Bom bunuh diri yang terjadi di Polsek Astana Anyar ternyata menyimpan cerita lain. Dikabarkan, ada 2 bom yang ditemukan di lokasi.

Bom pertama, diledakkan oleh pelaku pada Rabu (07/12/2022) pukul 08.20 WIB. Hal itu disampaikan Kepala Kepolisian Daerah Jawa Barat (Kapolda Jabar) Irjen Pol Suntana.

Ia mengatakan, saat para anggota sedang melakukan apel pagi, pelaku menerobos ke dalam Polsek. Pelaku juga mengacungkan senjata tajam (Sajam) ke arah anggota.

Dijelaskan, banyak anggota polisi berusaha menghindari pelaku. Lalu, bom diledakkan pelaku.

“Tadi ada satu (bom) diledakkan oleh pelaku,” ujarnya, melansir dari KanalKalimantan.com--Jaringan Suara.com, Rabu (7/12/2022).

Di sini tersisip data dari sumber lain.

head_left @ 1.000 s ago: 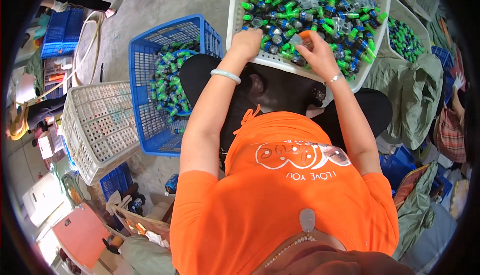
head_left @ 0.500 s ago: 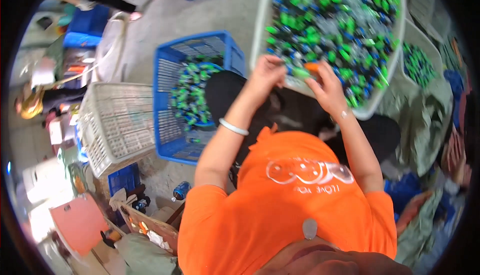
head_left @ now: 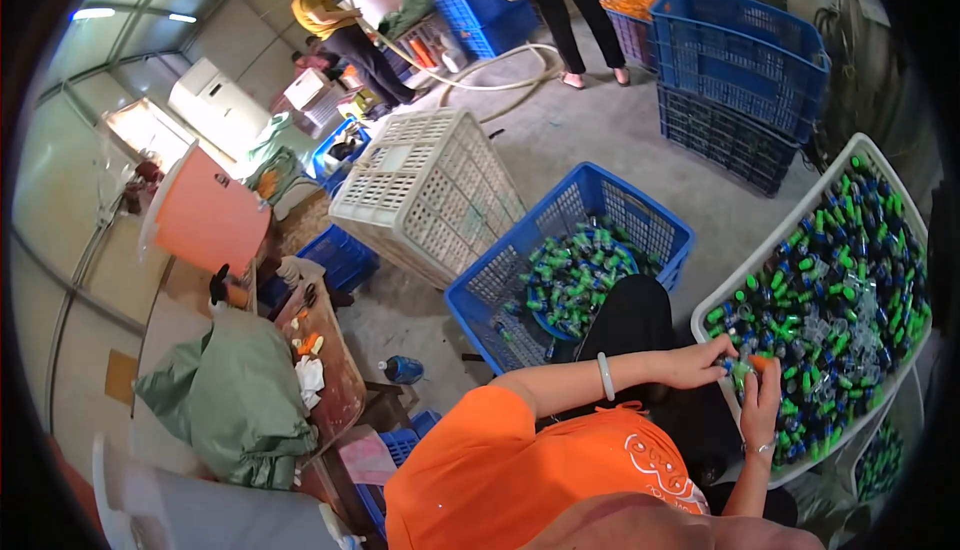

Penyisiran dilakukan. Bom tambahan ditemukan. Tin Densus 88 langsung mensterilkan tempat kejadian perkara (TKP).

Bom temuan itu langsung diamankan. Bom diledakkan di sekitar Polsek Astana Anyar.

“Dan satu (bom) diledakkan oleh kita itu ada di sekitar situ di sekitar rumah Polsek untuk bom rakitan. Saya belum bisa menjelaskan seperti itu,” tambahnya.

Ia mejelaskan lagi, proyektil yang terlontar dari bom bunuh diri adalah paku dan paku payung. Pihaknya pun masih akan mengindentifikasi terlebih dahulu, khususnya demi mengungkap dari mana bahan-bahan bom didapat.

Baca Juga: Tok! RKUHP Disahkan Berikut Pasal-Pasal Kontroversialnya, Hukuman Koruptor Minimal 2 Tahun

“Jadi untuk bomnya ini dia (pelaku) membawa dua. Satu yang di belakang satu belum sempat diledakkan,” terangnya.

“Untuk proyektilnya sendiri dari TKP yang dilihat serpihannya ini berupa paku dan paku payung, untuk bahannya dari mana tim identifikasi akan mengurai lebih lanjut,” sambungnya.